Ken, there are still billions of milkweed plants in the hundreds of thousands of miles of farm road ditches like these that collectively produce millions of monarch butterflies. This article does not explain that to the public.

Ken Lassman 3 years, 6 months ago

Your pictures are pretty but your numbers are unfortunately incorrect. Here's some research that shows the quantified trends that are characteristic of what is happening to milkweeds: (from journal article titled "Reduction in common milkweed (Asclepias syriaca) occurrence in Iowa cropland from 1999 to 2009," by Robert G. Hartzler)

"The role of common milkweed in the lifecycle of the monarch butterfly has increased interest in the presence of this weed in the north central United States.

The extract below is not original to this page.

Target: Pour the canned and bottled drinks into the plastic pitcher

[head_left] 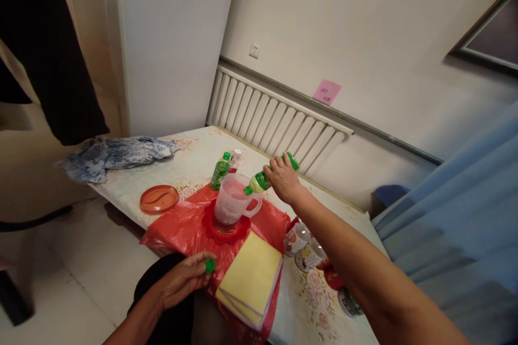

An initial survey conducted in 1999 found that low densities of common milkweed occurred in approximately 50% of Iowa corn and soybean fields. In 2009, common milkweed was present in only 8% of surveyed fields, and the area within infested fields occupied by common milkweed was reduced by approximately 90% compared to 1999. The widespread adoption of glyphosate resistant corn and soybean cultivars and the reliance on post-emergence applications of glyphosate for weed control in crop fields likely has contributed to the decline in common milkweed in agricultural fields."

And as far as "millions of monarchs," alas the numbers haven't been that high since 1997, when Mexican overwintering populations were at 1.2 million. Last winter, the numbers were 211,000, which is up slightly from the previous winter population of 145,000. For more information:

Please provide some documentation about your "billions of milkweed plants" and "millions of monarchs" if you expect folks to take you seriously; I've provided some real evidence to the contrary. I'd love for you to prove me wrong, but I'm not holding my breath.

Ken Lassman 3 years, 6 months ago

By the way, Paul, I grew up and still live in a rural area, and our land has always had plenty of common, antelopehorn, wavyleafed, whorled, butterfly and vining milkweeds on it. I grew up cultivating crops, knowing how milkweeds would evade the cultivator shovels much better than other "weeds" because of its strong, deep taproots, so know that milkweeds (except for a few species) are far from endangered. But widespread use of Roundup Ready crops, combined with chemical herbicides have made a huge dent in the agricultural crop field populations, and the average Joe hay guy thinks any "weed" in his brome field is bad, meaning that the use of herbicides in hay meadows has spread and is considered the norm around here. I know of what I speak, and suggest to you that the problem requires education in agricultural circles of the part that they play. Leaving some milkweeds in fields isn't going to cause a big problem for crop or hay ag folks, and they need to be shown this before it's too late for the butterfly.